Give every entry again, exactly.

Records supplied: Begin

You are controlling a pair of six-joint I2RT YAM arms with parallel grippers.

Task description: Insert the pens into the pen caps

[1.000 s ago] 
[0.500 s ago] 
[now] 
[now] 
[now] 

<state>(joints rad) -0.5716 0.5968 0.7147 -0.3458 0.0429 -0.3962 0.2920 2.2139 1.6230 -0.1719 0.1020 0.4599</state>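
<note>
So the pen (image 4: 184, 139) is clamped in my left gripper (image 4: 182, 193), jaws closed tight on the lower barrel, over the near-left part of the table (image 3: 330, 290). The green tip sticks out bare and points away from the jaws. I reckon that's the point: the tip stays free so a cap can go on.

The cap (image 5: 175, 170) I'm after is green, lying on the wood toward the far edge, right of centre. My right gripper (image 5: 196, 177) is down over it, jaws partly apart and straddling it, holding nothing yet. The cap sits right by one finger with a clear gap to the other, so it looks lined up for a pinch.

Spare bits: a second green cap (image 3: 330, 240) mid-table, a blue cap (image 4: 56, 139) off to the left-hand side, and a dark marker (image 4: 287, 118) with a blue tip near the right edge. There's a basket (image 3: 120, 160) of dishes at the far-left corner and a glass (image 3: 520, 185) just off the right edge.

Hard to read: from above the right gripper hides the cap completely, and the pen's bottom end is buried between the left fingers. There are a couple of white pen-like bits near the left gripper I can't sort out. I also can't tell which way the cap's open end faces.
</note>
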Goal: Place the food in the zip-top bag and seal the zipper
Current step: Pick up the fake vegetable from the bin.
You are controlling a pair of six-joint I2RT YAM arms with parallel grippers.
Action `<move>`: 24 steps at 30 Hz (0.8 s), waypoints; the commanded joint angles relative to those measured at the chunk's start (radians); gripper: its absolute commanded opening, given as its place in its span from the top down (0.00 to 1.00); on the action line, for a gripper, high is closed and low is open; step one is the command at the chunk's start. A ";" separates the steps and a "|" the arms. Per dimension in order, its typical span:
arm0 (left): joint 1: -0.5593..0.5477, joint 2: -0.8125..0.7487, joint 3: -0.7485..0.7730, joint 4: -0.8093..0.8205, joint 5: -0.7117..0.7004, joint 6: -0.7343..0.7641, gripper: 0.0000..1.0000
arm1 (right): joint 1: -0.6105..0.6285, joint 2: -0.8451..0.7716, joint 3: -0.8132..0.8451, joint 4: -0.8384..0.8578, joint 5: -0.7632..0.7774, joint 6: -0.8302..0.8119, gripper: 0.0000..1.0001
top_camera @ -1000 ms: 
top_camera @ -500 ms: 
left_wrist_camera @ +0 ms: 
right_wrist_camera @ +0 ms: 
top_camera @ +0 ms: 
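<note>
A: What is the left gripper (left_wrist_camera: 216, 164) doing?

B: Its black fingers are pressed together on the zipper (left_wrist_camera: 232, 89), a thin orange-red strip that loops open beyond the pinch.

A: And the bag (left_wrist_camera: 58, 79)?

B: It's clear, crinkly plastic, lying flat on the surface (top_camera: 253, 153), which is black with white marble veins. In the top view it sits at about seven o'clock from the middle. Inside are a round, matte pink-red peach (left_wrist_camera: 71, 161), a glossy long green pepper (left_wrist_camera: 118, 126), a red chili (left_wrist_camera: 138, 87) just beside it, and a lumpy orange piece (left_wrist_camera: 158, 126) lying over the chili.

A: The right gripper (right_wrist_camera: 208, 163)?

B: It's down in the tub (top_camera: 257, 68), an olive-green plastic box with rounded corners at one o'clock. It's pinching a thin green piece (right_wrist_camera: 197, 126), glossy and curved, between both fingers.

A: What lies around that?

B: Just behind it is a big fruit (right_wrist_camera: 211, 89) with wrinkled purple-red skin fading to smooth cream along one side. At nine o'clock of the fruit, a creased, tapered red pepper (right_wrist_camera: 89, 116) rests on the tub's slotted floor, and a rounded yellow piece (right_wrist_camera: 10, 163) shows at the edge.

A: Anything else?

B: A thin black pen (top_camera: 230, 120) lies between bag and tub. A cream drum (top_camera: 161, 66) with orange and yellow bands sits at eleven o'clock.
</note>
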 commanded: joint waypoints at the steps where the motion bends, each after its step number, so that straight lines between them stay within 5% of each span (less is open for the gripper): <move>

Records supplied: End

### Output below
You are controlling a pair of six-joint I2RT YAM arms with parallel grippers.

Task description: Insert the pens into the pen caps

[1.000 s ago] 
[0.500 s ago] 
[now] 
[now] 
[now] 

<state>(joints rad) -0.5716 0.5968 0.7147 -0.3458 0.0429 -0.3962 0.2920 2.2139 1.6230 -0.1719 0.1020 0.4599</state>
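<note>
So the pen (image 4: 184, 139) is clamped in my left gripper (image 4: 182, 193), jaws closed tight on the lower barrel, over the near-left part of the table (image 3: 330, 290). The green tip sticks out bare and points away from the jaws. I reckon that's the point: the tip stays free so a cap can go on.

The cap (image 5: 175, 170) I'm after is green, lying on the wood toward the far edge, right of centre. My right gripper (image 5: 196, 177) is down over it, jaws partly apart and straddling it, holding nothing yet. The cap sits right by one finger with a clear gap to the other, so it looks lined up for a pinch.

Spare bits: a second green cap (image 3: 330, 240) mid-table, a blue cap (image 4: 56, 139) off to the left-hand side, and a dark marker (image 4: 287, 118) with a blue tip near the right edge. There's a basket (image 3: 120, 160) of dishes at the far-left corner and a glass (image 3: 520, 185) just off the right edge.

Hard to read: from above the right gripper hides the cap completely, and the pen's bottom end is buried between the left fingers. There are a couple of white pen-like bits near the left gripper I can't sort out. I also can't tell which way the cap's open end faces.
</note>
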Goal: Place the food in the zip-top bag and seal the zipper
Current step: Pick up the fake vegetable from the bin.
You are controlling a pair of six-joint I2RT YAM arms with parallel grippers.
Action `<move>`: 24 steps at 30 Hz (0.8 s), waypoints; the commanded joint angles relative to those measured at the chunk's start (radians); gripper: its absolute commanded opening, given as its place in its span from the top down (0.00 to 1.00); on the action line, for a gripper, high is closed and low is open; step one is the command at the chunk's start. A ";" separates the steps and a "|" the arms. Per dimension in order, its typical span:
arm0 (left): joint 1: -0.5593..0.5477, joint 2: -0.8125..0.7487, joint 3: -0.7485..0.7730, joint 4: -0.8093..0.8205, joint 5: -0.7117..0.7004, joint 6: -0.7343..0.7641, gripper: 0.0000..1.0000
arm1 (right): joint 1: -0.6105..0.6285, joint 2: -0.8451..0.7716, joint 3: -0.8132..0.8451, joint 4: -0.8384..0.8578, joint 5: -0.7632..0.7774, joint 6: -0.8302..0.8119, gripper: 0.0000..1.0001
top_camera @ -1000 ms: 
top_camera @ -500 ms: 
left_wrist_camera @ +0 ms: 
right_wrist_camera @ +0 ms: 
top_camera @ +0 ms: 
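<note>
A: What is the left gripper (left_wrist_camera: 216, 164) doing?

B: Its black fingers are pressed together on the zipper (left_wrist_camera: 232, 89), a thin orange-red strip that loops open beyond the pinch.

A: And the bag (left_wrist_camera: 58, 79)?

B: It's clear, crinkly plastic, lying flat on the surface (top_camera: 253, 153), which is black with white marble veins. In the top view it sits at about seven o'clock from the middle. Inside are a round, matte pink-red peach (left_wrist_camera: 71, 161), a glossy long green pepper (left_wrist_camera: 118, 126), a red chili (left_wrist_camera: 138, 87) just beside it, and a lumpy orange piece (left_wrist_camera: 158, 126) lying over the chili.

A: The right gripper (right_wrist_camera: 208, 163)?

B: It's down in the tub (top_camera: 257, 68), an olive-green plastic box with rounded corners at one o'clock. It's pinching a thin green piece (right_wrist_camera: 197, 126), glossy and curved, between both fingers.

A: What lies around that?

B: Just behind it is a big fruit (right_wrist_camera: 211, 89) with wrinkled purple-red skin fading to smooth cream along one side. At nine o'clock of the fruit, a creased, tapered red pepper (right_wrist_camera: 89, 116) rests on the tub's slotted floor, and a rounded yellow piece (right_wrist_camera: 10, 163) shows at the edge.

A: Anything else?

B: A thin black pen (top_camera: 230, 120) lies between bag and tub. A cream drum (top_camera: 161, 66) with orange and yellow bands sits at eleven o'clock.
</note>
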 commanded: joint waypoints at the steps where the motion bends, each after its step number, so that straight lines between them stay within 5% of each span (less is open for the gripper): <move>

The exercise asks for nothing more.